Governments are increasingly approaching artificial intelligence with a religious zeal. In 2018, at least 22 countries from around the globe, as well as the EU, had launched national strategies to make AI a part of their businesses, while others had announced ethical frameworks on how AI should develop. The EU documents over 290 AI policy initiatives in individual EU member states between 2016 to 2020.
Ireland is the latest to announce its national AI strategy ” AI- Here for Good“. The aim is to be “an international leader when it comes to using AI for our economy and society through a people-centred and ethical approach to its adoption, development and use”.
Eight policy commands will be used to achieve this, such as increasing the trust and understanding in AI through the use of an “AI Ambassador” (a veritable AI High Priest) to spread the message throughout the country. A second aspect is to encourage AI adoption among Irish businesses and government in a moral and ethical framework.
The strategy praises existing AI-based applications that, for example, improve cycling infrastructures in Dublin, provide Irish-language tools, save energy, and comfort dementia patients. But it’s hard to see how these apps could double the economic growth.
AI is a key component of a select few digital platforms companies such as Google, Apple, Facebook, Amazon, and Alibaba, or GAFAA. Due to the large amount of data required by current AI, they enjoy winners-take-most advantages. The data becomes more profitable as your platform grows.
Digital platform firms disrupt existing businesses by a href=”https://www.amazon.com/Platform-Revolution-Networked-Markets Transforming/dp/0393249131″> outcompeting/a> them every time. A good example is how Google, essentially an online search engine, disrupted the advertisement-driven business model a href=”https://www.bloomberg.com/opinion/articles/201902-12/go Digital platform companies disrupt existing businesses every time by outcompeting. A good example is how Google, a search engine, has disrupted the advertisement-driven business model for newspapers or how Apple sells more watches than centuries-old Swiss watches.
They also discourage the creation of new companies by buying up all new potential competitors. This inhibits innovation.
Amazon Marketplace is one of the platforms that entrepreneurs are increasingly competing on. They may be at the mercy of abuses like fake product reviews from competitors or by unpredictable and opaque gatekeeper rulings. There is also the phenomenon of Digital Subsistence Entrepreneurs, online sellers who barely make a living wage.

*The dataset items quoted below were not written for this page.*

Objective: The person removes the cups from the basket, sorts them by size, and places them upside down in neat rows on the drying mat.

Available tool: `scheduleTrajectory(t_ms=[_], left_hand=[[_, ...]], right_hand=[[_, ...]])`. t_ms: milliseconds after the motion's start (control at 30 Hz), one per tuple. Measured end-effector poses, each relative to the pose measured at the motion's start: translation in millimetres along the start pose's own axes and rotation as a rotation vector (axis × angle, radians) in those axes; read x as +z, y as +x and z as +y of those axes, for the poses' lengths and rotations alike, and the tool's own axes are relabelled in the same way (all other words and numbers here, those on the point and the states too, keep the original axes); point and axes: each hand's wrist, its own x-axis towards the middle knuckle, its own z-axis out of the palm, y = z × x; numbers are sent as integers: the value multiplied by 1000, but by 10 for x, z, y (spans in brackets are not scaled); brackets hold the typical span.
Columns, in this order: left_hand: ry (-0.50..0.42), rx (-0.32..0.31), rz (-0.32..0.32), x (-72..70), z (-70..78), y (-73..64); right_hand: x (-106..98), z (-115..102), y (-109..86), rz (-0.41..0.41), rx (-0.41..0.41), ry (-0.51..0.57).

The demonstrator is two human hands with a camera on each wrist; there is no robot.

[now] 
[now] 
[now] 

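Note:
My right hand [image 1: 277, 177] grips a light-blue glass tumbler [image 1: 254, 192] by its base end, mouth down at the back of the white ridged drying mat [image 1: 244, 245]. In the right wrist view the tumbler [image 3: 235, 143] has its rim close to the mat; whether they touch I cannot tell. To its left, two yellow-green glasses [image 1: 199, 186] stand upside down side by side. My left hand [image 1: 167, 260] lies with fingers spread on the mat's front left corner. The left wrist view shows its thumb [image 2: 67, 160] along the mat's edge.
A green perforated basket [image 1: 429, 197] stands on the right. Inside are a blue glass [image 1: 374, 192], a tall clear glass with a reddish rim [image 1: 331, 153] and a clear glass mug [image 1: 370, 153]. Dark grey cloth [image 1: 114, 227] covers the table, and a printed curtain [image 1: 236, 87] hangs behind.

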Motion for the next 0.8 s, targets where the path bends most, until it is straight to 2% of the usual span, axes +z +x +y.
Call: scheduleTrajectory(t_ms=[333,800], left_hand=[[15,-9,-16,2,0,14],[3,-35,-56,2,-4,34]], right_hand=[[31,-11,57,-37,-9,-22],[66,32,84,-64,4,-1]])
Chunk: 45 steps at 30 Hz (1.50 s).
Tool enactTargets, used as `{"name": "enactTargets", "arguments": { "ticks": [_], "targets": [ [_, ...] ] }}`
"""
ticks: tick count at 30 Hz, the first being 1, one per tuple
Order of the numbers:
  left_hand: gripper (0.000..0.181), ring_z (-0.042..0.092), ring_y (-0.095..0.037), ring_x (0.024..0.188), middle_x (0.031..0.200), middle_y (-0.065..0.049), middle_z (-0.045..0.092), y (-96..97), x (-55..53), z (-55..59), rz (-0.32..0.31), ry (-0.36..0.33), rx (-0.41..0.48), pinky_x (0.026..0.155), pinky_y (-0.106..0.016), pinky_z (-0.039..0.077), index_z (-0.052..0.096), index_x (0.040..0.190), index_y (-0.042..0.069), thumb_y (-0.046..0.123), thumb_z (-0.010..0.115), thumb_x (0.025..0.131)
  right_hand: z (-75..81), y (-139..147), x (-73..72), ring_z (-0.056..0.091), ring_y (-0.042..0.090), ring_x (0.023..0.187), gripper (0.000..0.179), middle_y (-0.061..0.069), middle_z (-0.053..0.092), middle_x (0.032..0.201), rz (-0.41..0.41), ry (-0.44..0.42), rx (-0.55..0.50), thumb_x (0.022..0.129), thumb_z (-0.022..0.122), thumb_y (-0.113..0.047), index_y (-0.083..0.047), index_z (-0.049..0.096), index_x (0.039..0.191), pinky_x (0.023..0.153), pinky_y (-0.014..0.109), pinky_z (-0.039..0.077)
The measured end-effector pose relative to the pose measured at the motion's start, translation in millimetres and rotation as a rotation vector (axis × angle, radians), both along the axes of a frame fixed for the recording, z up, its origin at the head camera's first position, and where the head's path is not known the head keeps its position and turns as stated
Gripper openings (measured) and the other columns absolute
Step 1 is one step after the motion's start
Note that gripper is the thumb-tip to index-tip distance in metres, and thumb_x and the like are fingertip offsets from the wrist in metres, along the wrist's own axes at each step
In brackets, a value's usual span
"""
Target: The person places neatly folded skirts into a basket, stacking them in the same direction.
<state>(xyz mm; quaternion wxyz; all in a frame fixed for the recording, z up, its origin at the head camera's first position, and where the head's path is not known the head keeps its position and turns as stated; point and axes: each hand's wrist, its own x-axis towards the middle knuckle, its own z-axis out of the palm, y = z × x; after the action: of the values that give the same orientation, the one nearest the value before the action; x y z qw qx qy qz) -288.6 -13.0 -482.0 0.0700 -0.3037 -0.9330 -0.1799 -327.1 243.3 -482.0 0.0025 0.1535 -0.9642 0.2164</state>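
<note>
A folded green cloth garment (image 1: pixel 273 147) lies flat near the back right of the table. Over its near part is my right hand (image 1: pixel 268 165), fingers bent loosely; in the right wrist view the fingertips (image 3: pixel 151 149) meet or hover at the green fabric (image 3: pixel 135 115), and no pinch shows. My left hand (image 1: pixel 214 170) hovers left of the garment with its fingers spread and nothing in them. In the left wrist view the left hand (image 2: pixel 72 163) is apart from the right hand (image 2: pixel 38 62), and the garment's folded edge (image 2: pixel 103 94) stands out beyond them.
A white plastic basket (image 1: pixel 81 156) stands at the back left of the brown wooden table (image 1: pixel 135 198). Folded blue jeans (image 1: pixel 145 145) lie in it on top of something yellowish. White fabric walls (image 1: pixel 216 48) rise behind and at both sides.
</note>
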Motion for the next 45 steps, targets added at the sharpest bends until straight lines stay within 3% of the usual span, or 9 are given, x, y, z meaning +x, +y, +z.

This (anti-competition) landscape, sometimes called ” Platform Capitalism,” has caused regulators considerable headaches. Recently, the EU adopted proposals for a Digital Markets Act and a Digital Services Act to try and rein in actual and possible abuses of large AI-based digital platforms.
AI and automation would have been the driving force behind a rapid rise in labor productivity and a reduction in unemployment. We are instead seeing stagnant productivity growth. For example, in the UK, this is the lowest for 200 years.
Ireland’s AI Strategy ignores these problems of platform capitalism. Amazon and Facebook are not mentioned at all. Only Google is mentioned in the document. The document makes no mention of digital platforms, platform capitalism, the DMA, DSA, or the EU’s numerous antitrust actions. It’s like Hamlet without Prince.
Ireland’s AI Strategy should have stated how and when AI would achieve the economic benefits that it mentions, and who would reap them. The AI strategy should also have provided a vision for how the nation can avoid being a victim of the GAFAAs, or a mere agent.
Firms don’t use it
The strategy assumes, too, that people don’t understand AI well enough. Voila, teaching data science to people and appointing an AI ambassador (like a modern day prophet) is the solution. You might expect the exact opposite: the more people learn about AI, the less trust they have in it.
It is a good thing. AI adoption is low in the US, where AI understanding is advanced. In a recent US Census Bureau survey that included more than 800 000 US companies, only 2.9% of them were using machine-learning as recently as 2018. European Commission 2020 also found very low adoption rates.